This is a bug that was originally filed under Android but has been narrowed down to the URL parsing portion of WebKit. When loading a page such as the one linked above, in which there is a <base> url and a relative path being processed, the browser will sometimes fail to remove all '.'s in the path, resulting in a URL which starts with '/.'. This does not comply with RFC 3986 section 5.4, as shown here http://curlies.googlecode.com/svn/trunk/test_results/latest/relative_results.html. This does not result in any errors and the url is followed properly by most browsers, but it is not the standard result. Proposed Fix: We have already fixed this within the Android codebase but would like to keep our code as consistent as possible, and would therefore like to update this change within the Webkit base as well. The following lines need to be added to WebCore/platform/KURL.cpp 1290 1291 // Remove any trailing '.' from base, in order to conform to RFC 3986 section 5.4 1292 if (p[-1] == '.') { 1293 p--; 1294 } 1295 This will remove a trailing '.' at the end of the base url, which is not checked and therefore results in the incorrect rendering. Is this indeed the correct way to fix this? If not, what would be the appropriate way to deal with this issue? Thanks!

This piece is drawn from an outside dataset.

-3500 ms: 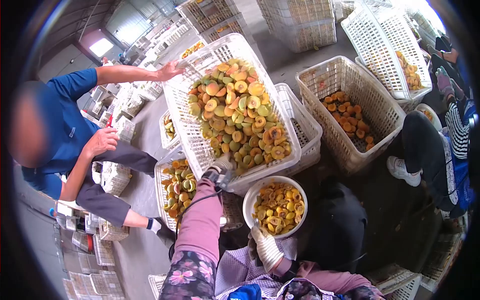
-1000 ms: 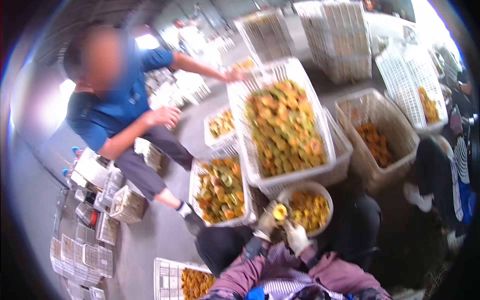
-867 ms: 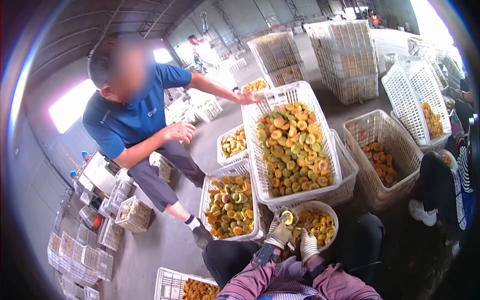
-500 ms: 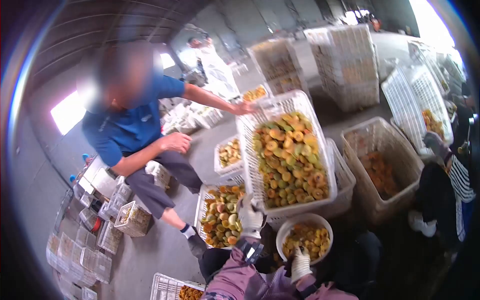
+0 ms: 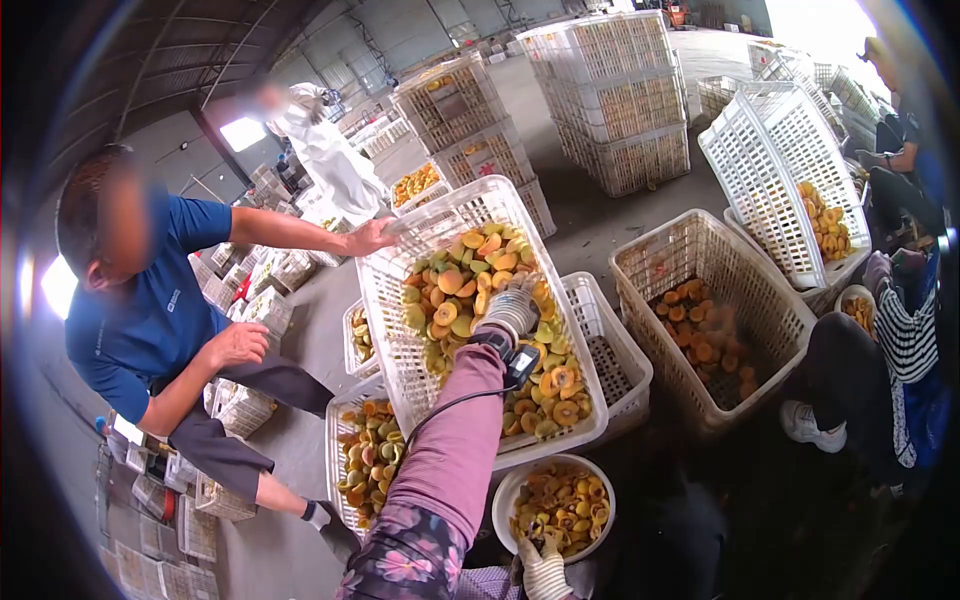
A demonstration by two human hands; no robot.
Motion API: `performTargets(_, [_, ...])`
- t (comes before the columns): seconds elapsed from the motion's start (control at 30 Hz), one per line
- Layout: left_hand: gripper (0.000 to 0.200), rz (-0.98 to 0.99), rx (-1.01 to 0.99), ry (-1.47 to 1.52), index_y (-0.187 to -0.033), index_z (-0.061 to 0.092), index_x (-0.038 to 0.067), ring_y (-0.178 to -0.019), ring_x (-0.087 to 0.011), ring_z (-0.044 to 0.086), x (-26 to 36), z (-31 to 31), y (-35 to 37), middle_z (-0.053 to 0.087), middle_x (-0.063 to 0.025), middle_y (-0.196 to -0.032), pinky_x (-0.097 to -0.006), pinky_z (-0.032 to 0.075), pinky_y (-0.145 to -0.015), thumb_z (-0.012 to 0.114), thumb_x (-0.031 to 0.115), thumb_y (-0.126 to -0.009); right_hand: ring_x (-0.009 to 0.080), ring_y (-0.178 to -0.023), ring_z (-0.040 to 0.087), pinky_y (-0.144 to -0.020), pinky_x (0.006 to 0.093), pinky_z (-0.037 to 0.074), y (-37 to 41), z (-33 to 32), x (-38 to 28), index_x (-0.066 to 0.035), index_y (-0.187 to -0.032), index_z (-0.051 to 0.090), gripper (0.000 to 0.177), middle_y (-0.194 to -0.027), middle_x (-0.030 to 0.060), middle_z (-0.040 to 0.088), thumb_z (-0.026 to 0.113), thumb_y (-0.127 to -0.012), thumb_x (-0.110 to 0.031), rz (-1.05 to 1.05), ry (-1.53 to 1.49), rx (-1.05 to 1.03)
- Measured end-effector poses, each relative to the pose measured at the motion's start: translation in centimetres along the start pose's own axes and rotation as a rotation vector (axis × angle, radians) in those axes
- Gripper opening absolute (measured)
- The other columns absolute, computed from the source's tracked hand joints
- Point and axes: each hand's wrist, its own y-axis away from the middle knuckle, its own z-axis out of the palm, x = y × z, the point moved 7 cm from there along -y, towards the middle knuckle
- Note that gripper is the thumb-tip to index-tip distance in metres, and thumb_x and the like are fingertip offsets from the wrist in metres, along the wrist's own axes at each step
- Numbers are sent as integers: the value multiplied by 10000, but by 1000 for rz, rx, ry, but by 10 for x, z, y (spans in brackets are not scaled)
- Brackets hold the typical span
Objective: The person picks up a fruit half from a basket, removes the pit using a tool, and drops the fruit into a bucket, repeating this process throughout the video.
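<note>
A white plastic crate (image 5: 590,385) full of halved orange-and-green fruit (image 5: 455,290), apricot- or peach-like, stands tilted in front of me. My left hand (image 5: 512,308), in a pale knit glove, reaches over the crate and rests on the fruit with fingers extended. Below the crate is a white bucket (image 5: 503,520) partly filled with cut fruit pieces (image 5: 565,505). My right hand (image 5: 543,570), also gloved, is at the bucket's near rim. Its fingers are curled together, and whatever is between them is too small to make out.
A person in a blue shirt (image 5: 165,310) sits on the left, one hand (image 5: 370,237) at the tilted crate's far rim. Another fruit crate (image 5: 345,500) stands below left. On the right are a deep crate (image 5: 715,410) and a striped-sleeved worker (image 5: 908,330). Crate stacks (image 5: 610,100) stand behind.
My left hand has moved from the tilted crate's near left edge onto the fruit inside it. My right hand has drawn back from the bucket's contents to its near rim. The view has shifted.
</note>
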Motion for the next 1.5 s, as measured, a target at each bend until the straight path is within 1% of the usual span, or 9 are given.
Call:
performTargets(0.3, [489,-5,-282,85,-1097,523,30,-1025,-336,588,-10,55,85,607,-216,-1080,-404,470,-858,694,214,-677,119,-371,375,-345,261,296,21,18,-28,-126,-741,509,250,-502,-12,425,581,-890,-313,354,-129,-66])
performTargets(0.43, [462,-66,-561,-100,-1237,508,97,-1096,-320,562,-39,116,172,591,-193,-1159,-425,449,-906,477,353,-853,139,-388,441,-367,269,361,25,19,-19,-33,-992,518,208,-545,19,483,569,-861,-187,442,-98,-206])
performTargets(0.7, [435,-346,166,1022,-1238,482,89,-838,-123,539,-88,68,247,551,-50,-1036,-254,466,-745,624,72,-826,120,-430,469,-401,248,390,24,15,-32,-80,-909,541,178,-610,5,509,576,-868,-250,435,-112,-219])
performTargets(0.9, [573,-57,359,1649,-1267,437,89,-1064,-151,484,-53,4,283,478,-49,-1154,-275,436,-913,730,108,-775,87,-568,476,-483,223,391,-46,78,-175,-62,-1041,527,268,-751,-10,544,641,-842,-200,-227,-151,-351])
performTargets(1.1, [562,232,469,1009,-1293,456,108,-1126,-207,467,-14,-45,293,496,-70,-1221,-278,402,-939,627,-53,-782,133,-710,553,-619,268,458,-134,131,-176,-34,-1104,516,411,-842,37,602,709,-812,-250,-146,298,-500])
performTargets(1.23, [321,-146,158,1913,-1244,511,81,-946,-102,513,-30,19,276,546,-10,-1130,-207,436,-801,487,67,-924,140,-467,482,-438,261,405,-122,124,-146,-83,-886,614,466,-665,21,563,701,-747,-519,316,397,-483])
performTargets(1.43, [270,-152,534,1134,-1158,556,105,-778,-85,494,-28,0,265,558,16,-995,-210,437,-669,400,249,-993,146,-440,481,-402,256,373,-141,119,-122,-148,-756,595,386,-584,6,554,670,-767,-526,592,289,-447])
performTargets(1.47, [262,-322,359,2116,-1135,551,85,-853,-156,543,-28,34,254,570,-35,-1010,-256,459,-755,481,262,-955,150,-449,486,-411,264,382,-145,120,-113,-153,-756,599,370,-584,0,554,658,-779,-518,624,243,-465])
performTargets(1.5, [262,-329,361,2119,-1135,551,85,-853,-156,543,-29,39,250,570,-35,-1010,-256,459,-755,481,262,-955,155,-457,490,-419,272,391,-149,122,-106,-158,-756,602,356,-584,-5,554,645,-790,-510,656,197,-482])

You mentioned off-bug that you don't observe this incorrect behaviour with either Chrome or Safari - only Android. Chrome uses GURL rather than KURL - can you take a look to see if GURL handles this case differently? Also, can you provide a LayoutTest to test this? There may already be one, but this has value even if we don't end up making a change to WebCore. A failing test on Mac would confirm that a fix is required. A passing test on Mac would confirm that the correct behaviour observed in Safari is due to the Mac WebKit layer, rather than the browser itself. Finally, note that typically, reviewers will only monitor bugs with proposed patches attached and the r? flag set.
After further investigation we have concluded that the proper place to deal with this is within our Android Browser code, not Webkit. The KURL behavior is correct, we are simply passing an incorrectly split base/relative path pair.